All the fans of Pirates of the Caribbean pay your attention here as we are here with a new update on its case. Disney recently tried to sink a lawsuit over the globally recognized Pirates of the Caribbean franchise but the same was scuttled by a California Federal Judge Marshall.
The origin of this lawsuit traces its origin in November 2017 when Lee Alfred II and Ezequiel Martinez Jr. sued Disney over this franchise. The duo claimed their spec script defied pirate topes with the character of Davy Jones being funny instead of fearsome, and their work was plundered to great extent during the creation of Jack Sparrow after their producer sent it to Disney.
Disney tasted the flavor of defeat in May 2019 when District Court Judge Consuelo B. Marshall granted its motion to dismiss after making observations of the existing similar elements between the 2000 spec and 2003 film ‘Pirates of the Caribbean: The Curse of the Black Pearl that was at large of unprotected generic pirate fare. Then the matter was revived in the month of July of 2020 by the 9th U.S. Circuit Court of appeals. However, the Circuit Court also found that the screenplay shared sufficient similarities with the film to survive a motion to dismiss.
But the appeals court observed that it was premature to definitively determine the similar elements as un-protectable for which taking help of additional evidence and expert testimony was appreciated. The court stated the opinion, “This would be particularly useful in this circumstance, where the works in question are almost twenty years old and the blockbuster Pirates of the Caribbean film franchise may itself have shaped what is now considered pirate-movie tropes.”

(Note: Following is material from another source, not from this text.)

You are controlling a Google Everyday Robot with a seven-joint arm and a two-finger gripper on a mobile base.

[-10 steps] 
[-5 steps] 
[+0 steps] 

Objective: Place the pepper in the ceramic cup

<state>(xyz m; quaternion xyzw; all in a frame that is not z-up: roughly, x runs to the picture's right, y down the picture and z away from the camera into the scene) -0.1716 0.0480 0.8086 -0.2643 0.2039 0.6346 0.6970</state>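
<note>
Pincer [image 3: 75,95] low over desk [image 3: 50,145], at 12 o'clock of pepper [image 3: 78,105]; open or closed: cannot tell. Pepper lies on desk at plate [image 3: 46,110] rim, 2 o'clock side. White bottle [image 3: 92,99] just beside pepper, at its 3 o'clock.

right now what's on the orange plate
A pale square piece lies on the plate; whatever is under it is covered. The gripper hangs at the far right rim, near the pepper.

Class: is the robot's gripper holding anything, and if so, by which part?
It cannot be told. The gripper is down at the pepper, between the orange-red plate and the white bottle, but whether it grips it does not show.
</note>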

Disney was represented before the court by attorneys Alfred and Martinez. They also filed an amended complaint recently asking for summary judgment which was vehemently denied by Marshall due to the conflicting testimonies of experts. Disney sees me arguing that the writers' expert was unfamiliar with the pirate genre and the legal analysis based upon which the substantial evaluation of similarity is done. Marshall, on this, noted, “These arguments go to the weight of Plaintiffs’ expert report, and the Court cannot weigh evidence on summary judgment.”
“Plaintiffs’ expert opines that the parties’ works are substantially similar and have original elements in common, whereas Defendant’s expert opines that the parties’ works are not substantially similar and common elements in the parties’ works are common in the pirate genre generally,” writes Marshall in the order. “The opinions from the parties’ experts thus creates a genuine issue of material fact in dispute regarding whether the works are substantially similar.”